I took him the three dollars for gluing and sanding the little stool. Gave him a five. We were standing just inside the door of his little shop. (Every time Eddie glues a chair the legs are uneven — it's because the floor of his workshop is uneven). He had already said, "Nice day, isn't it?" — sunny and brisk after three days of bitter cold and hard wind. (These are not banal remarks, but little prayers and attestations of an underlying joy.) The wide door to the little shed/shop was open, plenty of light. He was peering into his wallet. I could see that there were two ones there, together with a couple of fives and a twenty. Suddenly an outburst, angry, out of patience — "I can't see a goddamn thing!" He game me the singles. I questioned him, since I knew it would have to be serious, even extremely serious, before Eddie would mention it. "Do you need new glasses?"

"They can't fit me for glasses anymore. They can't give me a tamn t'ing. I've got cataracts."

"Can't they take them off?"

"They're not ripe yet. It may take six months, it may take a year."

It was clear that the sudden dependency and inability to work was frightening, painful, and humiliating, since he's fiercely independent. "I've been putting the drops right to 'em. Damn them!"

"Can you drive all right? Do you feel safe driving?"

"No, I don't feel safe — I can't see that well any more! Especially on days like this. All that light from the snow. On a cloudy day I can see a little. It's all blurred. It's getting hard to see in here." (Hard to make the axe handles and the fiddles he's been making.)
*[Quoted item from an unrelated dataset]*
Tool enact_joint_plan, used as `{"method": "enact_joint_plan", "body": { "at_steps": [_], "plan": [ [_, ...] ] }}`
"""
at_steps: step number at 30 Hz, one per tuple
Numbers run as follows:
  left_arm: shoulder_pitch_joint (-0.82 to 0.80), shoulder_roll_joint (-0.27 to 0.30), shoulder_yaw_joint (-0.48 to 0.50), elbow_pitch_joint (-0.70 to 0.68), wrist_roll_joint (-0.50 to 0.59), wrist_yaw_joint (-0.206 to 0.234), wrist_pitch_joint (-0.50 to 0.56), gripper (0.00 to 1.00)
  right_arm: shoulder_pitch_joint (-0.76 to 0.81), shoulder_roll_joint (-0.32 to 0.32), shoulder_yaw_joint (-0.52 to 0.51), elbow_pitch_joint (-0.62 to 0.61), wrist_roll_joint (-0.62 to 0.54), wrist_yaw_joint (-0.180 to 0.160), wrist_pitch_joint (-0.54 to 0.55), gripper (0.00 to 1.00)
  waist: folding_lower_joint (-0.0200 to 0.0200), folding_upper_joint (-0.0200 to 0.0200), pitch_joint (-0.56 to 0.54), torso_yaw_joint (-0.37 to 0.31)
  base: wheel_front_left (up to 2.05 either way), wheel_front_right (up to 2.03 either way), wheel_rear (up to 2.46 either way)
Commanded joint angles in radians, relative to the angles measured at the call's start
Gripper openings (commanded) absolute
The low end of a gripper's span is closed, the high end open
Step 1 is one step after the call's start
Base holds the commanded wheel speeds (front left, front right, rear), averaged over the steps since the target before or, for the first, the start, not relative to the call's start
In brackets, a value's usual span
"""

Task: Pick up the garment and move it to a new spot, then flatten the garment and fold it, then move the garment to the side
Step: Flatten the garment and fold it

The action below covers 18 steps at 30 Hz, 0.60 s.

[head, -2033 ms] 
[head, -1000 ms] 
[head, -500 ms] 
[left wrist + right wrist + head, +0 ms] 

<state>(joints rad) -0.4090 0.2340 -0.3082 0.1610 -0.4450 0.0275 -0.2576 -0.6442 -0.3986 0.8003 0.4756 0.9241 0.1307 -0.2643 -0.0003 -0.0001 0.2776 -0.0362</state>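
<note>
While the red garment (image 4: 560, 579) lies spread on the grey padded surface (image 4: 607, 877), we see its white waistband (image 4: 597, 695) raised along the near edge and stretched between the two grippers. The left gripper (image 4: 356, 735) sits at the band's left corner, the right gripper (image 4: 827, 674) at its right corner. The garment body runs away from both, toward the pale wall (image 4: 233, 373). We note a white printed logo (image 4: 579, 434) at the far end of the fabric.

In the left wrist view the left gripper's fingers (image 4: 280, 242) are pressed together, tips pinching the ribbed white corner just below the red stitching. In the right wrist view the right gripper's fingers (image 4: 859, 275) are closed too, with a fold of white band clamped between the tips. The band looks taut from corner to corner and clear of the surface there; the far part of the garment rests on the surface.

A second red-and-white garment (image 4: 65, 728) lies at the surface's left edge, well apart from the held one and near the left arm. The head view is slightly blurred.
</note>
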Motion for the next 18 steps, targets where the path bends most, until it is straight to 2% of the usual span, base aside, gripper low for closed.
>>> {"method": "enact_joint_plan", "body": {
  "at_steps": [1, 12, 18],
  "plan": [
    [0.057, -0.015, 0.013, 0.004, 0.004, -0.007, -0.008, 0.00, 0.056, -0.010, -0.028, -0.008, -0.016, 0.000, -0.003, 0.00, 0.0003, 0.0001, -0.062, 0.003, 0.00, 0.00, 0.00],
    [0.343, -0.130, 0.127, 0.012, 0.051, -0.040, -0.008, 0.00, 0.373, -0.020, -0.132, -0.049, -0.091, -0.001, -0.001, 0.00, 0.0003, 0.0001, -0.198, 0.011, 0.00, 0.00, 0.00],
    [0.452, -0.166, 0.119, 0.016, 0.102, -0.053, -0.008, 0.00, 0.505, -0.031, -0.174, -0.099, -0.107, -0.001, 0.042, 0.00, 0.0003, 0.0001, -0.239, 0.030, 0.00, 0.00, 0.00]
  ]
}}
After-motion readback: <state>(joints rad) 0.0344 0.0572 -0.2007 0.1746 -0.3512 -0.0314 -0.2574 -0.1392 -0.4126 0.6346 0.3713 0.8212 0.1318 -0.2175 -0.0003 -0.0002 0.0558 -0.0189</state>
"Nellie doesn't drive, does she?"

"No, she don't."

I asked what he'd do about shopping. "Well, there are people who say they'll take us in whenever we need it — but I hate that, it's god damn monotonous. Nellie has to go to the hospital maybe three times a month — she's got the sugar diabetes. I have to go twice a month."

I said we'd help. The idea of shopping like this disturbed him terribly, the idea of being dependent and beholden.
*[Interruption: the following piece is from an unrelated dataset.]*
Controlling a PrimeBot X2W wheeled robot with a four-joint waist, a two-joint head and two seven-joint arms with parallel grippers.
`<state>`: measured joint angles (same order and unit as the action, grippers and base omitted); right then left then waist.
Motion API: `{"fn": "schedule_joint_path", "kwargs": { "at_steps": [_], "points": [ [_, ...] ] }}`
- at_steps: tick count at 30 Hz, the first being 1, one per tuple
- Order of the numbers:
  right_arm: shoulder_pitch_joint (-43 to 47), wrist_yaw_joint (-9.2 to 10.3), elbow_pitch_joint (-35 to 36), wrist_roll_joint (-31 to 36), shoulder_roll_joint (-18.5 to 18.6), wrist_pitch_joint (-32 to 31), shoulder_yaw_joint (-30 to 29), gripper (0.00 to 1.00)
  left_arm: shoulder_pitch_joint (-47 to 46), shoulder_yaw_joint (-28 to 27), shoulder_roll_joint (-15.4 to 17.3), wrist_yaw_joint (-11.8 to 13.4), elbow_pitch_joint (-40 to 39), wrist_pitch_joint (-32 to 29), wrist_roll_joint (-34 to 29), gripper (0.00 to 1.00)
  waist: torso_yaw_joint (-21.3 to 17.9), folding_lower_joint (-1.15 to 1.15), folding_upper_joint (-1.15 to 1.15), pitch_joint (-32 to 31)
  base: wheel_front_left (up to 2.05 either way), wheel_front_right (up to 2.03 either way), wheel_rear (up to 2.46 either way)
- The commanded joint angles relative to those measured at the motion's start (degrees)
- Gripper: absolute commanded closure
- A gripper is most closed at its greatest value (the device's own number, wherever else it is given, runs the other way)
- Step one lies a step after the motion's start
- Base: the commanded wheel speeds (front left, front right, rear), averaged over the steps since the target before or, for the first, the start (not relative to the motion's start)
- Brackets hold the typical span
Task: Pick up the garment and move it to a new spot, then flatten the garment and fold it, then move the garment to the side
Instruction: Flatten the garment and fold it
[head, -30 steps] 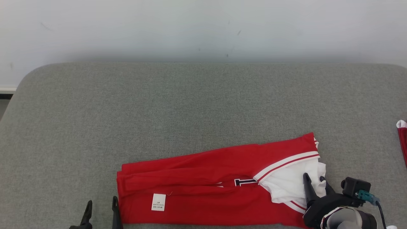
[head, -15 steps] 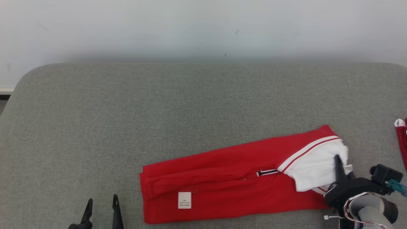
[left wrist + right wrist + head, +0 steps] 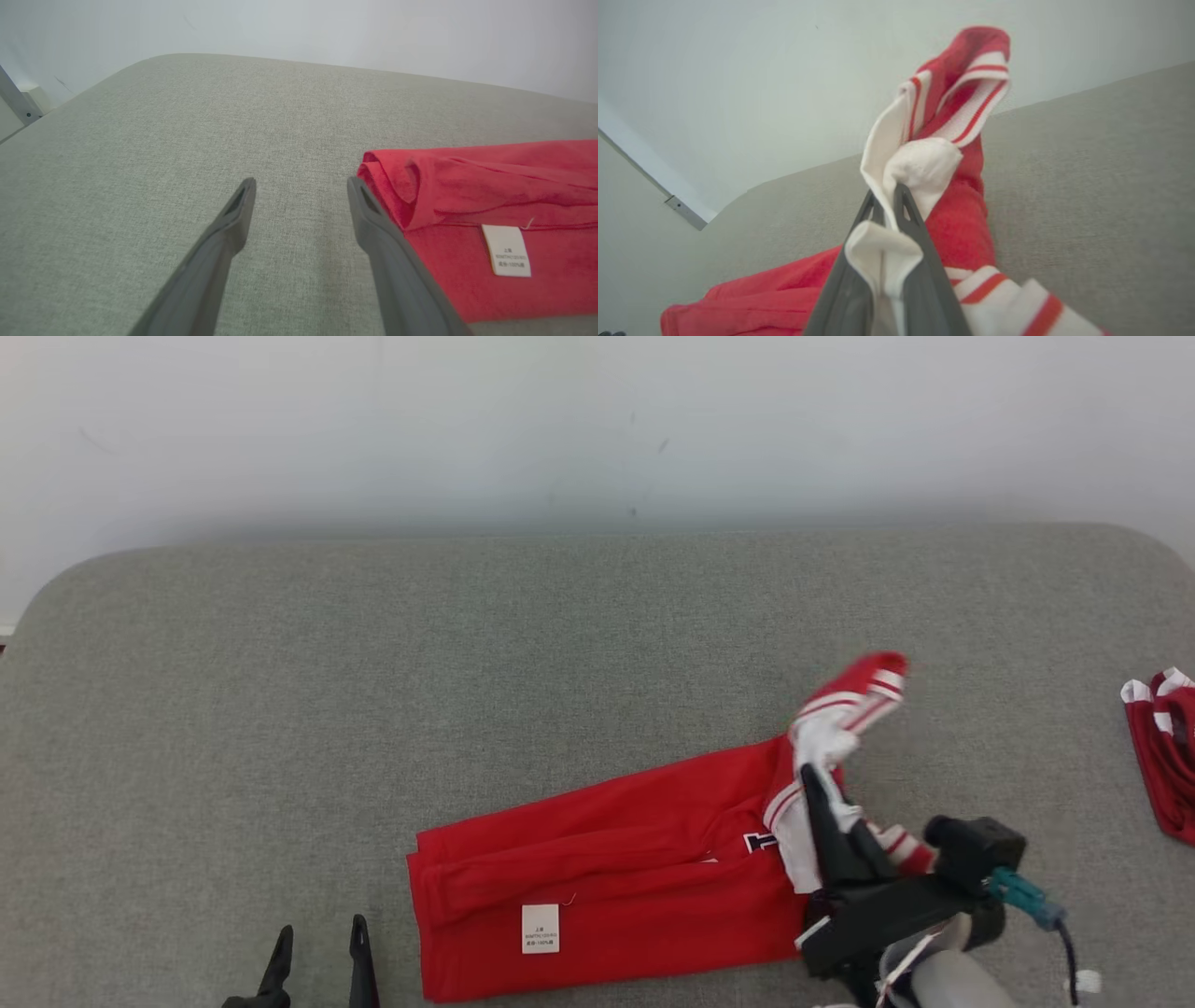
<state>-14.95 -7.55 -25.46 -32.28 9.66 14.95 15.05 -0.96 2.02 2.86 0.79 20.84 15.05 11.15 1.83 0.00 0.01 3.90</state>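
The garment [image 3: 607, 868] is a red top with white, red-striped trim, folded into a long strip on the grey cushion [image 3: 467, 663]. Its white care label [image 3: 541, 928] faces up. My right gripper [image 3: 808, 779] is shut on the white end of the garment [image 3: 920, 163] and holds that end raised off the cushion, the striped trim [image 3: 854, 695] flopping above the fingers. My left gripper [image 3: 317, 935] stands open near the front edge, just left of the garment's folded red end [image 3: 397, 196], with nothing between its fingers [image 3: 233, 219].
A second red and white cloth [image 3: 1162, 747] lies at the cushion's right edge. A pale wall [image 3: 597, 420] stands behind the cushion. Bare grey cushion spreads across the back and left.
My right gripper has shut on the garment's white end, dragged the garment right, then lifted that end and swung it back left. The left gripper stayed open and still. The camera shifted slightly.
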Motion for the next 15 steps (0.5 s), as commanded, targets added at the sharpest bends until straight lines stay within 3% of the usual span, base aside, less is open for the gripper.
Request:
{"fn": "schedule_joint_path", "kwargs": {
  "at_steps": [1, 7, 15],
  "points": [
    [0.4, 0.14, 1.1, -1.2, 0.3, -0.7, 3.2, 1.0, -0.3, 0.5, 0.0, -0.1, 0.2, 0.2, 0.7, 0.0, 0.6, 0.0, -0.01, 0.0, 0.0, 0.0, 0.0],
    [-1.9, 0.14, 2.5, -5.2, 0.6, -4.0, 14.7, 1.0, -0.9, 3.1, 0.0, -0.7, 0.8, 0.2, 0.9, 0.0, 4.2, 0.0, -0.01, -0.2, 0.0, 0.0, 0.0],
    [-7.4, 0.14, -3.7, -7.0, -2.2, -4.8, 24.9, 1.0, -1.7, 6.1, 0.0, -1.1, 1.3, 0.2, -0.1, 0.0, 10.7, 0.0, -0.01, -0.4, 0.0, 0.0, 0.0]
  ]
}}
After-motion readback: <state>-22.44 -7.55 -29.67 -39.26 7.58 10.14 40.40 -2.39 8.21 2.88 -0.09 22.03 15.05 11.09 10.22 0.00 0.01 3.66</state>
"We usually keep a good stock on hand . . . except there are things we need now and then. Damn Nellie always buys the smallest amount she can of anything, and she won't get more till she uses that last drop of it, then all of a sudden she has to have it. That's bullshit. If I buy a large amount I catch hell. . ."

Bitter mouth, bitter eyes, silence. One can see how important good sense has become to him — it carried his competence and independence through several heart attacks. He needs it to cope with illness, age, poverty, and now this hastening blindness — and it's being defeated by the silliness, giddiness, irresponsibility, lack of foresight of this fat little woman-child, who is spirited and seems to have a loving disposition, though perhaps not for him.

"All you're payin' for is the gottam jar . . . and with the cost o' gas. . ." (When he speaks excitedly, his French-Canadian accent is stronger.)

I remember: Nellie's father, mean, killed himself, never had a friend, couldn't even stand himself.

A crisis is beginning now in Eddie's life.